Can you imagine how marketing could even operate that way in today's virtual world?

Nope.

Today, marketers need to collaborate beyond their immediate areas, across an enterprise - and sometimes even with stakeholders outside of their organization.

Big clue here: that means a marketing system of record isn't just for marketers - it must be expansive and collaborative. Otherwise, it's just going to be one more software island, submerged in the bog pit of martech systems.

Liz Tarter, AVP, Marketing Operations, Lincoln Financial, has experienced that bog pit firsthand (Tarter is pictured right in the feature image). As she told attendees:

Prior to implementing Workfront. We had an old FileMaker system we had used for about ten years. We realized it was not a tier one asset. It wasn't going to be able to scale to meet the changing needs of our business.

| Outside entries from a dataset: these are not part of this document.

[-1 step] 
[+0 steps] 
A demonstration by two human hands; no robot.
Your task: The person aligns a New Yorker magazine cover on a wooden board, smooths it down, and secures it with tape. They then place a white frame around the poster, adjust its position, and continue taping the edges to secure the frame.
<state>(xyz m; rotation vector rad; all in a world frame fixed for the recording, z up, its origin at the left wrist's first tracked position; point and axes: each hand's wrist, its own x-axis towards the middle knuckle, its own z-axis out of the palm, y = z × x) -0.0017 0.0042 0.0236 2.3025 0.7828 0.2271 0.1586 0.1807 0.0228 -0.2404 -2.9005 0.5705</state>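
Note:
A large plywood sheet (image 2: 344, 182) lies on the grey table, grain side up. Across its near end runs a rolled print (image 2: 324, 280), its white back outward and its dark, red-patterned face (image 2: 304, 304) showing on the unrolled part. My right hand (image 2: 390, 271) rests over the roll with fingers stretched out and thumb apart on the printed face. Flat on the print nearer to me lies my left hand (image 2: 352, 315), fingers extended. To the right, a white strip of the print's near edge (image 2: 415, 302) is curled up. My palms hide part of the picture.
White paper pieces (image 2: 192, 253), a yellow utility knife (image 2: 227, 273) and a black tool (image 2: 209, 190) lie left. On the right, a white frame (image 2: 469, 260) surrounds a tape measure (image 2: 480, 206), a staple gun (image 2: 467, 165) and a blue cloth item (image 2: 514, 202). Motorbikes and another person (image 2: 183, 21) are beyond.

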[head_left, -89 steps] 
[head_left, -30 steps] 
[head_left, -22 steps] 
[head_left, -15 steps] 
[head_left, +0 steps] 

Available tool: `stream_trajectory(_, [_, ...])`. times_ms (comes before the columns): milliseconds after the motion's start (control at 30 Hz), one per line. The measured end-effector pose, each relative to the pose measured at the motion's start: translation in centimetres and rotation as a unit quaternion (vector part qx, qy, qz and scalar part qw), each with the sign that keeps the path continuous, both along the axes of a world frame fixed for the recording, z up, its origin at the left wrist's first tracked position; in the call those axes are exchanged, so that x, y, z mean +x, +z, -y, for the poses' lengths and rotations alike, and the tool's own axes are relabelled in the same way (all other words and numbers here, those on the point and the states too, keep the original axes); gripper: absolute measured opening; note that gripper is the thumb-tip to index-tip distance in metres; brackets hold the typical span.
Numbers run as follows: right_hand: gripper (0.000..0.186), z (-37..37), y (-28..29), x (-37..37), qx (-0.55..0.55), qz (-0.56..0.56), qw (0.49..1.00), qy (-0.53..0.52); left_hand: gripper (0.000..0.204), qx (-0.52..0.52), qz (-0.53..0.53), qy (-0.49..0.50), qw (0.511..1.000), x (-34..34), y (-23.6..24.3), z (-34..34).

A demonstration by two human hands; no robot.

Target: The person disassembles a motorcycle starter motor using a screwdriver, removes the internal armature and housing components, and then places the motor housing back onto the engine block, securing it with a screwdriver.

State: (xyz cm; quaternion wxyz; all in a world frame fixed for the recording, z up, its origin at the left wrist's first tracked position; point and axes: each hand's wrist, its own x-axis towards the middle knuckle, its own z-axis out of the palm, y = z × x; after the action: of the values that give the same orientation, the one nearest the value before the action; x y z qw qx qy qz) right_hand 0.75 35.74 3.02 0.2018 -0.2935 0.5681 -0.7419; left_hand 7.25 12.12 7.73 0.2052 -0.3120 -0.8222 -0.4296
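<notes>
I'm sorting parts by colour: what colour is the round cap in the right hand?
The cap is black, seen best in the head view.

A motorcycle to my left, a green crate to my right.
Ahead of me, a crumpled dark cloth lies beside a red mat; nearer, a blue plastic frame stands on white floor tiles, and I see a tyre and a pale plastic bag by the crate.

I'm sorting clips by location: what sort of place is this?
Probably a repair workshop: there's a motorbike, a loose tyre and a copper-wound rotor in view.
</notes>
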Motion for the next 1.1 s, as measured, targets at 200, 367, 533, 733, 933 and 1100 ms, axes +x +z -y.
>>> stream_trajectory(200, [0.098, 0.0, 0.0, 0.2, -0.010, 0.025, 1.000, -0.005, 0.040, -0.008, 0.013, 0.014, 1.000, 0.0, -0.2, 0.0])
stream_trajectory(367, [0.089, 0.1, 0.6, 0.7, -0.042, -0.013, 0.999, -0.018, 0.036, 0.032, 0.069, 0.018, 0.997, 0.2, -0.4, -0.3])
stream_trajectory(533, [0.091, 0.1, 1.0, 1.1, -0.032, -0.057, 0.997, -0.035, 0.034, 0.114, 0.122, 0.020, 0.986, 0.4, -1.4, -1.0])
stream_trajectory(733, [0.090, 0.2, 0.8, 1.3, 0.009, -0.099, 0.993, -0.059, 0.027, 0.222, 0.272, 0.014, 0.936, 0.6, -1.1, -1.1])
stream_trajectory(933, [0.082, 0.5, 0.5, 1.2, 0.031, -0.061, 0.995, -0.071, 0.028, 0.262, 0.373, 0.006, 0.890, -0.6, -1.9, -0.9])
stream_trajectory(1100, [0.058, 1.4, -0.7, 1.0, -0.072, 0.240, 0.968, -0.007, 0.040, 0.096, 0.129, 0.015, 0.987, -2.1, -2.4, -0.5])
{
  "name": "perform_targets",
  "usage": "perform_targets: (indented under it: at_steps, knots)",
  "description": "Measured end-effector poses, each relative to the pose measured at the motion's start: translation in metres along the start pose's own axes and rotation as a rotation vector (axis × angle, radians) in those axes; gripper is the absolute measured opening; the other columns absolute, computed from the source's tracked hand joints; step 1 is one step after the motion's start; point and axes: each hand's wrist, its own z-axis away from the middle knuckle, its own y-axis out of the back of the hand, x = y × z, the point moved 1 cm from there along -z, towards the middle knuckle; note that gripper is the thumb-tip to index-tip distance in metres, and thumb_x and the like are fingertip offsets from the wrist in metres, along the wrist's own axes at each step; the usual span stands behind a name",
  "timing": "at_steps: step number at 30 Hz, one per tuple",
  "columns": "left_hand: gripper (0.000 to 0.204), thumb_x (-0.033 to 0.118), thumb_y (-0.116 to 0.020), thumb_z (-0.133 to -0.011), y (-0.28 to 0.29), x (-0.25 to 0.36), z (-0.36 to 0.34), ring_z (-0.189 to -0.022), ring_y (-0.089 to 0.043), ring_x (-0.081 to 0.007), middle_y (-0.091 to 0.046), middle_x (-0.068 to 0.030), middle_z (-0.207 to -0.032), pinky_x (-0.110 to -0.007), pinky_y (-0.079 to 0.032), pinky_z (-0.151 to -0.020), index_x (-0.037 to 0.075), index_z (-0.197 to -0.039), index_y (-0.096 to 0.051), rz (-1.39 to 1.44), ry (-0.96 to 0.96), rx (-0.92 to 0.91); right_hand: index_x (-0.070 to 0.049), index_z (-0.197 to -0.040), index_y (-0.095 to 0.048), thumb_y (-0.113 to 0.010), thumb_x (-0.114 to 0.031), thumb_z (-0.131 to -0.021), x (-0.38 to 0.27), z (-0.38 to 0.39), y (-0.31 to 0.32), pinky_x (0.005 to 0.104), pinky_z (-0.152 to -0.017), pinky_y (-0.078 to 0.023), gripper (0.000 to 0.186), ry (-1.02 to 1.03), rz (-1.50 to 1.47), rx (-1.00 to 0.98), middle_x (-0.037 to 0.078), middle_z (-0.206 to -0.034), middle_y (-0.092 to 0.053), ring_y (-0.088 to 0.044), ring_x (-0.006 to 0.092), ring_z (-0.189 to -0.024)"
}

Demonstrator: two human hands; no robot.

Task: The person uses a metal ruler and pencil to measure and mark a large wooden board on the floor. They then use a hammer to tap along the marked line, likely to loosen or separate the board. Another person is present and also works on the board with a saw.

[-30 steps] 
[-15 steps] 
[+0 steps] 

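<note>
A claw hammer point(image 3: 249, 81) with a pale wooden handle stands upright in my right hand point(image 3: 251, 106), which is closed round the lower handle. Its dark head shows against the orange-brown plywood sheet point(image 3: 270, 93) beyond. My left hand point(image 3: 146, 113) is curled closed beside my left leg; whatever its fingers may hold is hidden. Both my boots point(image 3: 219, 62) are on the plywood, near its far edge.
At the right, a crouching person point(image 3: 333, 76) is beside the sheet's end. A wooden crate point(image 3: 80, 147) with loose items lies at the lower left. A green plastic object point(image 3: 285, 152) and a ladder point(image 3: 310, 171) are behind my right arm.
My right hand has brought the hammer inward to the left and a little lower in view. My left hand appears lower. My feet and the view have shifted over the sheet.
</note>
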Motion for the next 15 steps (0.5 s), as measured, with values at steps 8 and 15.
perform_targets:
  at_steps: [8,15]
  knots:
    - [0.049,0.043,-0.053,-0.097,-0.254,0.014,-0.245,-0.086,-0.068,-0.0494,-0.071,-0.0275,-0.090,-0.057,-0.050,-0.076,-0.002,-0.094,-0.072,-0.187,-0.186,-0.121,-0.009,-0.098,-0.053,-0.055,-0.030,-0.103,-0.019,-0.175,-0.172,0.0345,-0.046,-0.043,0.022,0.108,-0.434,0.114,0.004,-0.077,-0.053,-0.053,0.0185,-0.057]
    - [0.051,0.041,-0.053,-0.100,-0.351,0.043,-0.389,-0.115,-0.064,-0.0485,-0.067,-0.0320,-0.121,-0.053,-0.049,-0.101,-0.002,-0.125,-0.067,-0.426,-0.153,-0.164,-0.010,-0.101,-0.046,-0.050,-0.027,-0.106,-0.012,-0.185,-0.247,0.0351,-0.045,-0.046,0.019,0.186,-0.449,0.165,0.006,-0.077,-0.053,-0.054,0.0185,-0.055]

We needed a system that provided visibility into the work, so we could see who's working on what, and the turnaround times, and how long things were taking... We needed a system that was flexible. We wanted to be able to make changes on the fly, in terms of fields and reporting.

Lastly, we wanted a system that could take care of changes, and the type of work we were doing. We were shifting from more traditional types of work into more digitally focused types of work. We wanted to be able to continue to capture that type of work in a platform. Workfront was able to solve all these issues and criteria and requirements for us.

My take - a marketing system of record is not the final stop

The third customer session I attended, featuring Disney, did not explicitly mention the phrase system of record. But there was plenty of talk about the kind of marketing agility Disney needed - in response to a pandemic that disrupted a big chunk of their business model (I'll share more of their story in my next writeup).

All in all, I heard enough to confirm Workfront's central role in Adobe's forward plans. From the day one sessions, it's clear that "marketing system of record" is not a creation of Adobe's marketing team, but a credible concept that customers can wrap their heads around, and embrace. Even when they don't use the phrase, it's a big part of what they're pushing for.

For my part, I'd challenge Adobe to take this further. If we're serious about a transformed/resilient enterprise, we need an underlying workflow, and, perhaps, a universal data model across these systems of record (or, at least, an analytics and machine learning overlay on top). Establishing another system of record makes sense, but we should not lose track of this bigger problem. 

This is an area where Workfront can surely play. As diginomica contributor Brian Sommer put it in an email:

This Workfront/Adobe solution is more relevant today as the pandemic has triggered all kinds of changes in the nature of work... If how and where we work is changing, we need a different kind of toolset that connects people to the correct task at the right time.

So, what I'm seeing at this event (and elsewhere) is a need to rethink work and how it gets done. New solutions must take out the latency of work, the waste in out-of-date processes and the re-work... The old office automation tools weren't designed for this world - a post-pandemic world.

I realize Adobe's strength is in marketing and media. I hope they push their solutions outwardly towards more aspects of a business. Goodness knows that modern firms need this capability in more than just the Marketing department.

Well put.

Final note on integration: you may be wondering about the brass tacks of Adobe/Workfront integration. The good news for Adobe customers: via Adobe APIs and Workfront Fusion, there is already a proven path to integration. While I didn't see any sessions dedicated specifically to Adobe-Workfront integration, if you join the show this week and attend the Adobe Workfront sessions, you should be able to engage on those questions via real-time chat (unless the session is a replay). The customer use cases I viewed all spoke to this issue in some way as well. I'm sure you can catch those replays after the show as well.